In Eat this Book, Eugene Peterson teaches us to chew on a passage of scripture, digest it and then put it to use in practical ways. Our early Christian fathers and mothers called this process Lectio Divina. Ecclesiastes 7:13-14 re- minds us that the life God breathed into us is replete with good and bad times and how to live through it all.
Ecclesiastes 7: 13-14 (NIV)
13 Consider what God has done:
Who can straighten what he has made crooked?
14 When times are good, be happy;
but when times are bad, consider this:
God has made the one as well as the other.
Therefore, no one can discover
anything about their future.
When I ran across Ecclesiastes 7:13-14 recently, I was struck by the concept of straightening what God has made “crooked.” First of all, what does it mean to say that God chose to make anything crooked rather than straight? In my reading about this concept I found a variety of possibilities:
- God makes our lives “crooked” at some point to prepare and train us for the role he has planned for us. Think of Abraham, Joseph, Moses, David – the list goes on. (Rodelio Mallari, Sermon Central)
- Crooked things are the events of life that thwart our inclinations, the difficulties which meet us in life that we cannot alter (Pulpit Commentary).
- Crooked things are things that are uncomfortable or painful or do not work out the way we want (Lonnie Atwood, Cazenovia Park Baptist Church, Buffalo, NY).
- Our lives are made up of events which are “straight” – those that meet our expectations-and events which are “crooked” – which by their seeming inequality baffle our comprehension (Barnes Notes on the Bible).
And then there is the phrasing of Eugene Peterson in The Message:
Take good look at God’s work. Who could simplify and reduce Creation’s curves and angles to a plain straight line?
On a good day, enjoy yourself;
On a bad day, examine your conscience.
God arranges for both kinds of days
So that we won’t take anything for granted.
Peterson tells us that not only can we not understand God’s geometry, we can do nothing to change it. We can only take the good days and the bad days as they come. Perhaps God for some reason wants this crooked thing in my life to be crooked; who am I to bitterly complain about it? Trying to argue about how and when and why the good and bad days are apportioned in our lives (or in someone else’s) is not only foolhardy but also not our role. We are not privy to how God works; we can only accept what comes and believe that it will all work out for our good.
Try this experiment in soul training for at least two weeks – or a month if you can summon up the discipline:
- Put your favorite translation of Ecclesiastes 7: 13 – 14 on a card or in your phone. Read it every morning.
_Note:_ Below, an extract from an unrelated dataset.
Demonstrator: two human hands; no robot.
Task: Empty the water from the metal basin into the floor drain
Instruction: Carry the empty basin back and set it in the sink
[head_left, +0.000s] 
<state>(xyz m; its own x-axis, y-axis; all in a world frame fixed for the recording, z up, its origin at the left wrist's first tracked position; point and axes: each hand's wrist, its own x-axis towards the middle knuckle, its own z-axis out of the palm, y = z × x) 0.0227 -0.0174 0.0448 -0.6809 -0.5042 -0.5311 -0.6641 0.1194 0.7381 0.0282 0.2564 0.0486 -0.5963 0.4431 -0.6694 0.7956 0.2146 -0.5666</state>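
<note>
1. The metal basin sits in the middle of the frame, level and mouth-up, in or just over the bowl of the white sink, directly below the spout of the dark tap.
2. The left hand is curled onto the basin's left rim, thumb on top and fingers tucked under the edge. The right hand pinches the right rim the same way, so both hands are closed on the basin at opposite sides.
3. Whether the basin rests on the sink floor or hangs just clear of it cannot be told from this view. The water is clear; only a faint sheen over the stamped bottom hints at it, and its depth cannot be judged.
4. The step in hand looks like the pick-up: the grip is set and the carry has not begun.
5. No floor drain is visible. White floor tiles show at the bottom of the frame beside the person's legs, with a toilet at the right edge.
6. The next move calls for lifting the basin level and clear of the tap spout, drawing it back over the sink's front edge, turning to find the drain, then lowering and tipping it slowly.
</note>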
- At the end of each day, use any of the definitions of “crooked” in the “Chewing” section above to help you find and list the crooked things that have surfaced in your life that day. Also include memories of crooked things that surfaced today unbidden.
- Note how you handled the crooked things. Did you complain? (I do – endlessly.) Did you get depressed? Did you doubt your ability or wisdom to handle them? Did you get mad at someone – yourself, someone in your life, a person whom you contacted to fix the crookedness? Did you pray about them? Compare those responses with those recommended in Ecclesiastes 13 -14.
- At the end of each week, journal about your experience with these verses. Or talk to a friend or family member. At the end of the month intentionally choose better ways to respond to your crooked things and begin implementing them.
- Once you have practiced this soul training and are comfortable with it, introduce it to your family or small group. Share with each other your responses and attitudes to crooked things in your life.
MORE FOOD FOR THOUGHT
“When we are crushed like grapes, we cannot think of the wine we will become. The sorrow overwhelms us, makes us throw ourselves on the ground, faced down, and sweat drops of blood. Then we need to be reminded that our cup of sorrow is also our cup of joy and that one day we will be able to taste the joy as fully as we now taste the sorrow” (Henri Nouwen, You are the Beloved).